Primer amor, de Iván Turguénev
Por muy inteligente que creas que eres, lo que te ocurre a ti, gracias al Señor, no está escrito en tu alma, sino en tu cara. Pero, ¿de qué sirve hablar? Yo no vendría aquí si no fuera porque –el doctor apretó los dientes-, si no fuera porque estoy igual de loco que tú. Pero esto es lo que me sorprende: ¿cómo es posible que, con toda tu inteligencia, no alcances a ver lo que ocurre a tu alrededor?
No hay grandes sorpresas, tampoco el relato las necesita, pero ocurre que, al final, Primer amor, escapa de lo convencional, y lo hace con una descarga emotiva tan breve como intensa, apenas esbozada y que sin embargo no precisa de una línea, de una palabra más.

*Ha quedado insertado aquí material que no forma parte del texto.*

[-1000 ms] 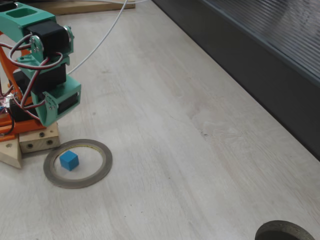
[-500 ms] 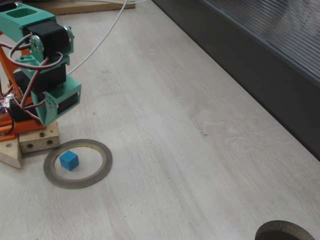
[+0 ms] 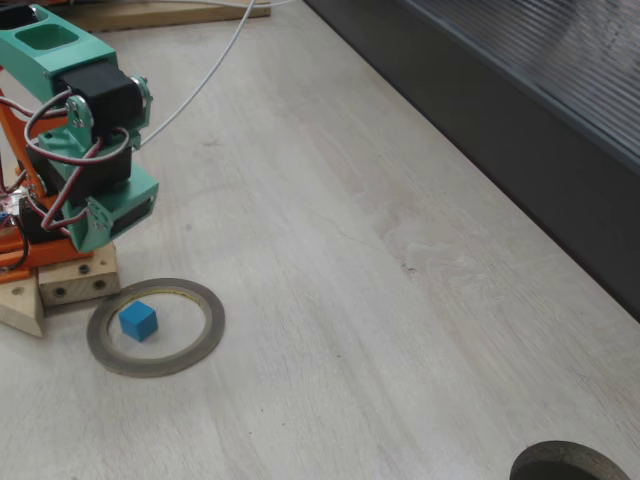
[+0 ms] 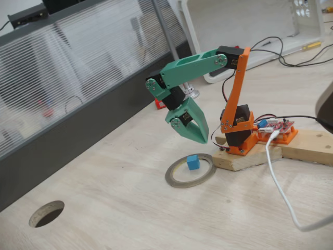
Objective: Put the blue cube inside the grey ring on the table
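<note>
Pale wood-grain desk (image 3: 400, 300) is sitting under soft, even light. A dark grey panel (image 4: 78, 130) with ribbed translucent sheeting (image 4: 78, 67) is running along one edge, a round cable hole (image 4: 47, 213) is showing near it, and a white cable (image 4: 281, 192) is trailing across.

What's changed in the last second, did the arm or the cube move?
The arm's green wrist section shifted up and slightly left in a fixed view, lifting away from the table. Nothing was gripped or released. The blue cube stayed put inside the grey ring, which also did not move. The gripper hangs above the ring, holding nothing.
</note>
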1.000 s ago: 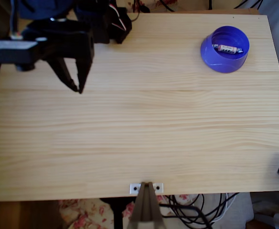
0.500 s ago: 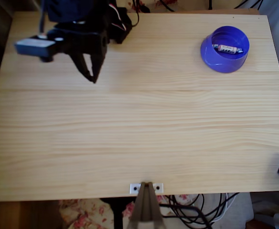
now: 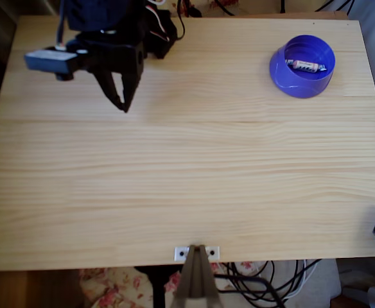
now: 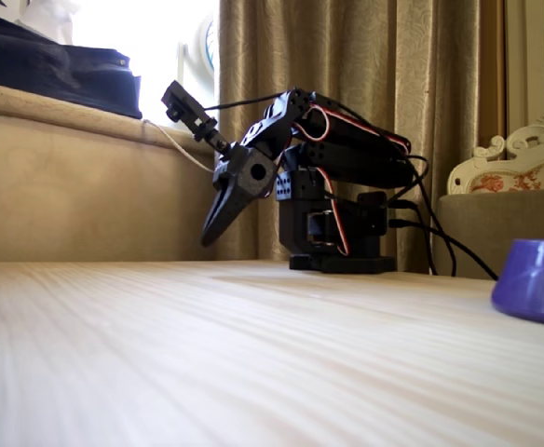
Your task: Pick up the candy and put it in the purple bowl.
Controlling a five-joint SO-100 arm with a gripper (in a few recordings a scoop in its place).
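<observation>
In the overhead view the candy lies inside the purple bowl at the upper right of the frame; any print on its wrapper is too small to read. The black gripper hangs at upper left over the pale wooden table, fingers nearly together and holding nothing, well apart from the bowl
</observation>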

Me incorporé y me dirigí a mi habitación, a mi cama fría. Sentía una extraña emoción, como si hubiera acudido al encuentro de dos amantes, para permanecer completamente solo mientras la felicidad de otros me pasaba de lado.
Turguénev gusta de construir personajes femeninos fuertes, como gusta del amor como sacrificio, más que como conquista de la felicidad. Su prosa sin estridencias, su capacidad para comprender a los diferentes personajes y plasmarlos primando su coherencia interna, sin supeditar su individualidad a las necesidades del relato, hacen fácil la empatía. Los personajes se hacen daño, pero se comprenden, porque Turguénev, el más occidental de los escritores rusos, gusta de primar la vida sobre la trama y es ahí donde radica su brillantez, en la naturalidad de la historia, en la ausencia de artificios.
La obra de Turguénev, como la de todos, es en gran medida si no esclava sí reflejo de su vida, y no es una vida cualquiera, lo que aumenta el interés por ésta. Hoy tenemos al respecto una visión diferente (no sé si más o menos acertada) de la que tuvieron sus contemporáneos, y eso no hace sino aumentar el interés del esbozo que, desde la devoción, hace de su vida su amigo Henry James en el delicioso epílogo que cierra este Primer amor.